Open
Description
Below is an organization of existing customized functionalities of ExplainaBoard SDK.
Something could be discussed:
- Should we disable 2? (the downside is users with customized datasets couldn't define customized features.
- Regarding 4, what would be a good way to introduce customized functions?
1. Customized Dataset
- users are allowed to analyze their system outputs on their customized datasets by specifying their formats (e.g.., tsv, json)
- Example
loader = get_loader_class(TaskType.text_classification)(
load_file_as_str(self.tsv_dataset),
load_file_as_str(self.txt_output),
Source.in_memory,
Source.in_memory,
FileType.tsv,
FileType.text,
)
2. Customized features through system_output
file
- users are allowed to define and provide the value of customized features by specifying some information in their system output files
- This can work for all data loaders
- Example: a system output file with customized features
{
"metadata": {
"custom_features": {
"rel_type": {
"dtype": "string",
"description": "symmetric or asymmetric",
"num_buckets": 2
}
}
},
"examples": [
{
"gold_head": "/m/08966",
"gold_predicate": "/travel/travel_destination/climate./travel/travel_destination_monthly_climate/month",
"gold_tail": "/m/05lf_",
"predict": "tail",
"predictions": [
"/m/05lf_",
"/m/02x_y",
"/m/01nv4h",
"/m/02l6h",
"/m/0kz1h"
],
"rel_type": "asymmetric",
"example_id": "1"
},
...
3. Customized features through an additional config file
- user can introduce customized features by specifying the feature name in an external global config file.
- Note that this is only valid when DataLab loader is used
- Example
{
"sst2": {
"custom_features": {
"example": {
"label": {
"dtype": "string",
"description": "the true label"
}
}
},
...
}
4. Customized feature function through an additional config file
- user can introduce customized feature functions by specifying the string-style function in an external global config file.
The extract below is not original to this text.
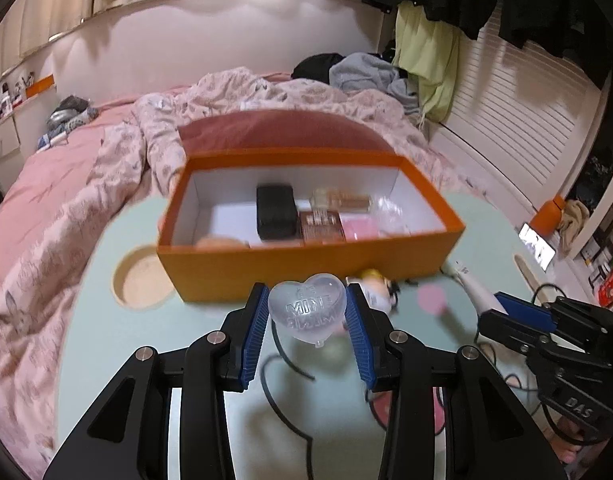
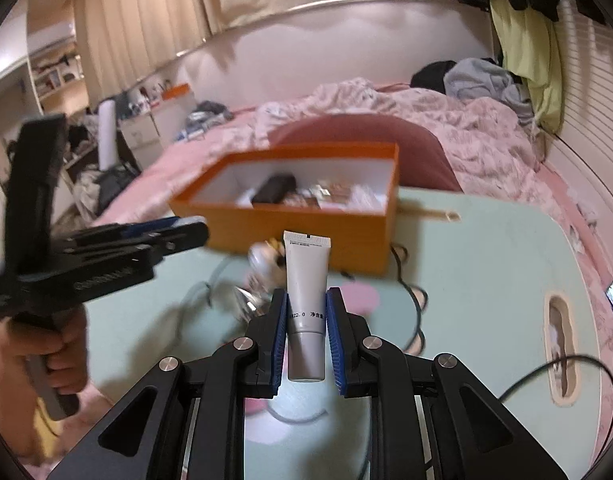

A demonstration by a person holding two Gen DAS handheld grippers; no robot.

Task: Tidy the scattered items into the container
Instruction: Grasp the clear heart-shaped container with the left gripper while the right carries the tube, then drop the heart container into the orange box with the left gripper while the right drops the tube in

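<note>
Orange cardboard formed the box (image 1: 306, 268) that stood toward the far edge of the pale green table (image 1: 106, 340), already holding a black case (image 1: 277, 216) and some small packets. The left gripper (image 1: 306, 316) was clamped on a clear heart-shaped case (image 1: 306, 310), held above the table just short of the box's near wall. The right gripper (image 2: 306, 320) squeezed a grey tube (image 2: 306, 292), crimped end pointing toward the box (image 2: 306, 236).

One orange box (image 1: 306, 268), one clear heart-shaped case (image 1: 306, 310), one grey tube (image 2: 306, 280), one small figurine (image 1: 376, 286), two tools: left (image 1: 306, 308), right (image 2: 306, 312).
</note>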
- Note that this is only valid when DataLab loader is used
- Example
{
"sst2": {
"label": {
"dtype": "string",
"description": "the true label",
"num_buckets": 2
},
"text_len": {
"dtype": "float",
"description": "text length",
"num_buckets": 4,
"func": "lambda x:len(x['text'].split())"
},
"long_text": {
"dtype": "string",
"description": "whether a text is long",
"num_buckets": 2,
"func": "lambda x:'Long Text' if len(x['text'].split()) > 20 else 'Short Text'"
}
...
}